Extracted entries START

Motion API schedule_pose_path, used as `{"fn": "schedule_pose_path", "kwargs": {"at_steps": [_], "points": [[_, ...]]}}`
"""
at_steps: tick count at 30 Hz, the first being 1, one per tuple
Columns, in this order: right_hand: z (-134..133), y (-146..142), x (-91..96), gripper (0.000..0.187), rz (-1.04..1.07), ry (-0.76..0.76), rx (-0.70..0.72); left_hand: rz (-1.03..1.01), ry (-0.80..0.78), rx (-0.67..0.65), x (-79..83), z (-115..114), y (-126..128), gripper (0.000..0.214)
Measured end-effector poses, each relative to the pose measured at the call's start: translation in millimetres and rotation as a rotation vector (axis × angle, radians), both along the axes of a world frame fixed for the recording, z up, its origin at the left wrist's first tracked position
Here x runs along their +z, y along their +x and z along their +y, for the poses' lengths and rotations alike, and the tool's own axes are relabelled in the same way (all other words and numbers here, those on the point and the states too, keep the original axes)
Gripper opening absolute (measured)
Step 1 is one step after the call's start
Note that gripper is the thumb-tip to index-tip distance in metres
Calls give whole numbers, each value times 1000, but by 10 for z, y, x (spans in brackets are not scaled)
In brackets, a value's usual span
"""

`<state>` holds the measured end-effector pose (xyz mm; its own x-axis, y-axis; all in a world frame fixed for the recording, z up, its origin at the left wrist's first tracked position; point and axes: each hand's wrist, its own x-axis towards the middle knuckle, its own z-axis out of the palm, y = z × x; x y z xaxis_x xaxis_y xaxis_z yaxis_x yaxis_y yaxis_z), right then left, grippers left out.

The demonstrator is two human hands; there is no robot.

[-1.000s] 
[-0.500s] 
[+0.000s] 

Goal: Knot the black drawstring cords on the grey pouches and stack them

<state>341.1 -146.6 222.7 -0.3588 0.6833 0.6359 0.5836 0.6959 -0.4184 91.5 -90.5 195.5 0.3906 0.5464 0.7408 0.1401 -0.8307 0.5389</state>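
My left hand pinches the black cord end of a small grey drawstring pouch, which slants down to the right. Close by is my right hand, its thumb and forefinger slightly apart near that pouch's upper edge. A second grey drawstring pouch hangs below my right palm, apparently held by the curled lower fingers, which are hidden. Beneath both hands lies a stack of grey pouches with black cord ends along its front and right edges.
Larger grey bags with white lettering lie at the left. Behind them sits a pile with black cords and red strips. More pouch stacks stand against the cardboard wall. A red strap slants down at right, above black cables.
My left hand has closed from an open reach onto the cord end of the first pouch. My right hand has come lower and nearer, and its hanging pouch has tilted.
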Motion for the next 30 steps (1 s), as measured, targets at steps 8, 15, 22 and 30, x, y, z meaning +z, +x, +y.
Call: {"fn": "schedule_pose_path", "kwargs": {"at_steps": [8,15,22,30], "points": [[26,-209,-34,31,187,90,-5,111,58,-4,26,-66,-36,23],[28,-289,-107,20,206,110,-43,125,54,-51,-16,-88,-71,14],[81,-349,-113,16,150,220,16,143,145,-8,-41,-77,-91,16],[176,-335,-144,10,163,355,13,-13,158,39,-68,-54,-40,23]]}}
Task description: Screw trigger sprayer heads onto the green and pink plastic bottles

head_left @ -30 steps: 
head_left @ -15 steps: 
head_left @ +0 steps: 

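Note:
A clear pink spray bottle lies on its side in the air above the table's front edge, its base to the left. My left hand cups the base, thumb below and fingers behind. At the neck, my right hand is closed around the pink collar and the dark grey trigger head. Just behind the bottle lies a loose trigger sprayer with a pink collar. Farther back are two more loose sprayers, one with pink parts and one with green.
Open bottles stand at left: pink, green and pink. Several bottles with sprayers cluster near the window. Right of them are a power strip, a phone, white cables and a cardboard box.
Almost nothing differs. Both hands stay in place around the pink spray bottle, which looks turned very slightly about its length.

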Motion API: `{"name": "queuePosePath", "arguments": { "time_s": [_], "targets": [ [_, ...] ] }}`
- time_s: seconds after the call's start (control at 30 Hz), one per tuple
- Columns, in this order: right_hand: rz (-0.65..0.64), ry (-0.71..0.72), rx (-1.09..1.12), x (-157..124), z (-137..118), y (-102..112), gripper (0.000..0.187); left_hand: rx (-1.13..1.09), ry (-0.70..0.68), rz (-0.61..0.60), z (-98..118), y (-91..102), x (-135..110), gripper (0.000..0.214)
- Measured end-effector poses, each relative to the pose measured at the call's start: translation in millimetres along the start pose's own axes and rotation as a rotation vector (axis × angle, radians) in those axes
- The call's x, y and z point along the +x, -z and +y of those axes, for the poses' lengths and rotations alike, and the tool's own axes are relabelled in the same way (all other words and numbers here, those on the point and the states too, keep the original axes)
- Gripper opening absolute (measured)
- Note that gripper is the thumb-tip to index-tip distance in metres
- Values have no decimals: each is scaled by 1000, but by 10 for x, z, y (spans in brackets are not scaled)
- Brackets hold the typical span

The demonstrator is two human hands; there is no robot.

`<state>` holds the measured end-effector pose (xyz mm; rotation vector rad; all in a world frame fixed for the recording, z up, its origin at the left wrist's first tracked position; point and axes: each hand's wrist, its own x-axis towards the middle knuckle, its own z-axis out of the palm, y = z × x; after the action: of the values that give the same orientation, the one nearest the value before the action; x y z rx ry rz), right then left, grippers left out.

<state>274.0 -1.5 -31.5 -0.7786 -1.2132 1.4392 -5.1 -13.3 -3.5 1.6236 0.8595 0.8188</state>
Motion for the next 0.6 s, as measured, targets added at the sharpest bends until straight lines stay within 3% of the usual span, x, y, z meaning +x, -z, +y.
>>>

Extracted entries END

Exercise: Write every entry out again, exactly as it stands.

Response below:
Motion API schedule_pose_path, used as `{"fn": "schedule_pose_path", "kwargs": {"at_steps": [_], "points": [[_, ...]]}}`
"""
at_steps: tick count at 30 Hz, the first being 1, one per tuple
Columns, in this order: right_hand: z (-134..133), y (-146..142), x (-91..96), gripper (0.000..0.187), rz (-1.04..1.07), ry (-0.76..0.76), rx (-0.70..0.72); left_hand: rz (-1.03..1.01), ry (-0.80..0.78), rx (-0.67..0.65), x (-79..83), z (-115..114), y (-126..128), gripper (0.000..0.214)
Measured end-effector poses, each relative to the pose measured at the call's start: translation in millimetres and rotation as a rotation vector (axis × angle, radians), both along the axes of a world frame fixed for the recording, z up, its origin at the left wrist's first tracked position
Here x runs along their +z, y along their +x and z along their +y, for the poses' lengths and rotations alike, and the tool's own axes are relabelled in the same way (all other words and numbers here, those on the point and the states too, keep the original axes)
Gripper opening absolute (measured)
Step 1 is one step after the call's start
Note that gripper is the thumb-tip to index-tip distance in metres
Calls give whole numbers, each value times 1000, but by 10 for z, y, x (spans in brackets are not scaled)
In brackets, a value's usual span
"""

`<state>` holds the measured end-effector pose (xyz mm; its own x-axis, y-axis; all in a world frame fixed for the recording, z up, its origin at the left wrist's first tracked position; point and axes: each hand's wrist, its own x-axis towards the middle knuckle, its own z-axis out of the palm, y = z × x; x y z xaxis_x xaxis_y xaxis_z yaxis_x yaxis_y yaxis_z), right then left, grippers left out.

The demonstrator is two human hands; there is no robot.

[-1.000s] 
[-0.500s] 
[+0.000s] 

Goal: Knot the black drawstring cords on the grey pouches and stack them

<state>341.1 -146.6 222.7 -0.3588 0.6833 0.6359 0.5836 0.6959 -0.4184 91.5 -90.5 195.5 0.3906 0.5464 0.7408 0.1401 -0.8307 0.5389</state>
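My left hand pinches the black cord end of a small grey drawstring pouch, which slants down to the right. Close by is my right hand, its thumb and forefinger slightly apart near that pouch's upper edge. A second grey drawstring pouch hangs below my right palm, apparently held by the curled lower fingers, which are hidden. Beneath both hands lies a stack of grey pouches with black cord ends along its front and right edges.
Larger grey bags with white lettering lie at the left. Behind them sits a pile with black cords and red strips. More pouch stacks stand against the cardboard wall. A red strap slants down at right, above black cables.
My left hand has closed from an open reach onto the cord end of the first pouch. My right hand has come lower and nearer, and its hanging pouch has tilted.
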Motion for the next 30 steps (1 s), as measured, targets at steps 8, 15, 22 and 30, x, y, z meaning +z, +x, +y.
Call: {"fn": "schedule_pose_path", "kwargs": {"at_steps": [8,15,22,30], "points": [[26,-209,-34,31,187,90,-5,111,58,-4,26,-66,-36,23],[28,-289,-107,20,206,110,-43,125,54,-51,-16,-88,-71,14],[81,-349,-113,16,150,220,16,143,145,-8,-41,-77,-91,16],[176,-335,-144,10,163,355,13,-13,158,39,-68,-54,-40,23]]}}
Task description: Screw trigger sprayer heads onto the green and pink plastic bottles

head_left @ -30 steps: 
head_left @ -15 steps: 
head_left @ +0 steps: 

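Note:
A clear pink spray bottle lies on its side in the air above the table's front edge, its base to the left. My left hand cups the base, thumb below and fingers behind. At the neck, my right hand is closed around the pink collar and the dark grey trigger head. Just behind the bottle lies a loose trigger sprayer with a pink collar. Farther back are two more loose sprayers, one with pink parts and one with green.
Open bottles stand at left: pink, green and pink. Several bottles with sprayers cluster near the window. Right of them are a power strip, a phone, white cables and a cardboard box.
Almost nothing differs. Both hands stay in place around the pink spray bottle, which looks turned very slightly about its length.
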
Motion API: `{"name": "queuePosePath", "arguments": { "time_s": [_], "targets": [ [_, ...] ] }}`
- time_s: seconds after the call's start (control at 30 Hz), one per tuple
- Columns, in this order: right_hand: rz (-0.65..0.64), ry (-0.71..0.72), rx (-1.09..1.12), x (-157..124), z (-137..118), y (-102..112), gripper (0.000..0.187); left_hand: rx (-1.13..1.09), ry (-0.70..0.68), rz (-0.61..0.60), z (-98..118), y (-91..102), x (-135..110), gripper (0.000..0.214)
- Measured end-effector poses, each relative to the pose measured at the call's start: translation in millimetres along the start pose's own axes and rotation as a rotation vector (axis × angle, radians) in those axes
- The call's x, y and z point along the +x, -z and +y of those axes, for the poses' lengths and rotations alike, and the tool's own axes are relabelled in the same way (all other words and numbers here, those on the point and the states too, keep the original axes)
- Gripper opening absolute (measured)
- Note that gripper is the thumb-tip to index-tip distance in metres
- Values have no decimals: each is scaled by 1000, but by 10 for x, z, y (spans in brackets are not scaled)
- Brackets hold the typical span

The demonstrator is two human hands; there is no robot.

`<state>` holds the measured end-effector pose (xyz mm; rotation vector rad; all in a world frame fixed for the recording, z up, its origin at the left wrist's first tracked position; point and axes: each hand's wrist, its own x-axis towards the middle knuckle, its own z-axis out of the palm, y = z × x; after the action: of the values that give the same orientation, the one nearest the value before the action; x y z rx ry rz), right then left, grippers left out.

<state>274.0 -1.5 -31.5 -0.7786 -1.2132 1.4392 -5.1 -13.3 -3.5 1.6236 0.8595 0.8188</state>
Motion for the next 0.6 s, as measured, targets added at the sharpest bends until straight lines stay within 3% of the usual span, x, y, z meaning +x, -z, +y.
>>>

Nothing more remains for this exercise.